Après la guerre plus rien ne sera plus comme avant. Il y a ceux qui comme Posth n’en reviendront pas. Et puis la saison des mariages verra bientôt s’éparpiller le groupe des amis qui restent. Henri s’est marié en 1917 avec la sœur de son ami Jean Meslier, Madeleine. C’est bien sûr en Malaisie qu’ils ont fait leur voyage de noces. Après avoir été démobilisé, Henri est de retour en Malaisie pour un an. Il faut réorganiser les plantations, mais surtout de grandes manœuvres se préparent. En effet, Adrien Hallet acquiert la Société Financière des Caoutchouc en 1919. La SOCFIN a été créée par deux puissantes familles belges d’Anvers, Bunge et Grisar, en 1909. Un autre poids lourd fait son entrée dans le capital en 1919, c’est le groupe français Rivaud, propriétaire d’une banque et de plantations en Indochine. La SOCFIN devient une holding franco-belge chapeautant les plantations Fauconnier, Hallet et Rivaud en Malaisie. Les acquisitions vont se multiplier, du Kedah au Johor, du Selangor au Pahang, la SOCFIN deviendra l’une des plus importantes sociétés de plantations de la Malaisie britannique. Aussi en 1919 Henri Fauconnier devenu directeur, vit à Kuala Lumpur, où le quartier général de la SOCFIN est installé, sur la plantation de Bungsar (contraction des noms de Bunge et Grisar), sur des terres qui dit-on appartinrent autrefois à Yap Ah Loy, le fondateur chinois de Kuala Lumpur. Mais, en 1920, les cours du caoutchouc s’effondrent. C’est en 1921 qu’Henri passe ses derniers bons moments en Malaisie, en compagnie de son frère Charles sur la plantation de Penyabong, acquise deux ans plus tôt, située au bord de la mer de Chine du sud dans le Johor. Quand il quitte Singapour en juin 1922, avec sa femme et leur premier enfant, Hélène, il sait qu’il ne pourra plus vivre en Malaisie.

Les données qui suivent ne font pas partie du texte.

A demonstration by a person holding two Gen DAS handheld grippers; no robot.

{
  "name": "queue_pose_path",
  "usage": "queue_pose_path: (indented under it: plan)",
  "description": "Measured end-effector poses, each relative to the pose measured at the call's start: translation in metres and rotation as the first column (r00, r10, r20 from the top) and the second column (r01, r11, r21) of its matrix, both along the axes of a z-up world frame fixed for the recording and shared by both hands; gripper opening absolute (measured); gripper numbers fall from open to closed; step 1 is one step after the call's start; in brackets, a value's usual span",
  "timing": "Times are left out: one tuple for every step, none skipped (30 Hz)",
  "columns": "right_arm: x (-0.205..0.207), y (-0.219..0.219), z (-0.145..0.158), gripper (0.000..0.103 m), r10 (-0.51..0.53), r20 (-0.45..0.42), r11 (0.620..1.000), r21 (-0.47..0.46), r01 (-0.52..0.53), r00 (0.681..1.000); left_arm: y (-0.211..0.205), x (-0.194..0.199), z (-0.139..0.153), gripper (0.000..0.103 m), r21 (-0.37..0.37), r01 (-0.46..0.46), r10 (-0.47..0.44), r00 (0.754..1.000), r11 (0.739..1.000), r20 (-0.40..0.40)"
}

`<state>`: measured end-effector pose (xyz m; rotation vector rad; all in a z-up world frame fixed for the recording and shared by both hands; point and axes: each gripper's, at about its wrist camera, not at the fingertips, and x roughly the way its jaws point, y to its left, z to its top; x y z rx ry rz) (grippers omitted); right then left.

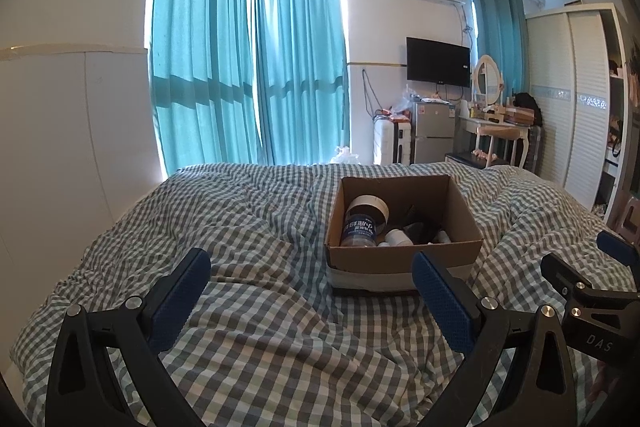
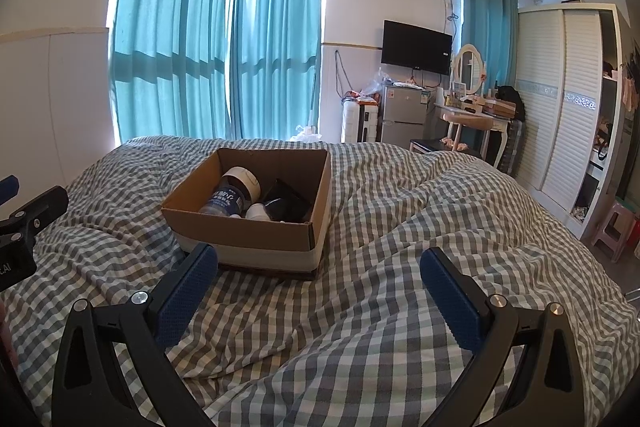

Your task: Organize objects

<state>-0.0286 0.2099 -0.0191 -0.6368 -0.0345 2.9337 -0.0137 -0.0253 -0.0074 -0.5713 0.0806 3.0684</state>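
Observation:
An open cardboard box (image 1: 404, 259) stands on the checked bed cover (image 1: 256, 219); it also shows in the right wrist view (image 2: 256, 235). Inside it lie a clear bottle with a blue label (image 1: 360, 227), a roll of tape (image 1: 370, 205), a black object (image 1: 420, 223) and small white pieces (image 1: 396, 237). My left gripper (image 1: 310, 267) is open and empty, just in front of the box and to its left. My right gripper (image 2: 318, 263) is open and empty, in front of the box and to its right. The right gripper's body shows at the left view's right edge (image 1: 580, 287).
Teal curtains (image 1: 248, 67) hang behind the bed. Beyond the foot stand a small fridge (image 1: 434, 131), a white suitcase (image 1: 392, 143), a wall TV (image 1: 438, 63), a dressing table with mirror (image 1: 496, 123) and a white wardrobe (image 1: 576, 99). A pink stool (image 2: 616, 227) stands at right.

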Motion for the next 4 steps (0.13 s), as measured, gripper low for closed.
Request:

Charles et Henri à Penyabong (Johor), peints par Henri Camus.

Après, ce ne seront plus que des séjours annuels, trop rapides à son goût, où il doit partager son temps entre l’Indochine et la Malaisie. En 1925, les cours du caoutchouc sont remontés, il s’installe à Radés en Tunisie, un compromis climatique entre la France et la Malaisie, un compromis pratique aussi, entre Madeleine et lui. Il effectue son dernier voyage en 1927. Au retour d’Indochine, début 1928, il en profite pour prendre quelques vacances avec son frère Charles sur une plage qui n’est pas encore fréquentée par les touristes, Batu Ferringhi, au nord de l’île de Penang. Une dernière fois il retrouve la Malaisie des cocotiers, des maisons malaises, de la mer et des sarongs. En tout, il aura effectué dix-huit traversées, aller et retour et vécu une douzaine d’année en Malaisie entre 1905 et 1922. Quels souvenirs a-t-il ramené de Malaisie ? On sait qu’il avait préparé pour ses sœurs des petits paniers triangulaires tressés de fibres végétales, des écrans chinois représentant un monstre qui lance le tonnerre, des petits plateaux d’étain de Seremban. Il a ramené en France sa collection de vieux cuivre et de vieil argent malais.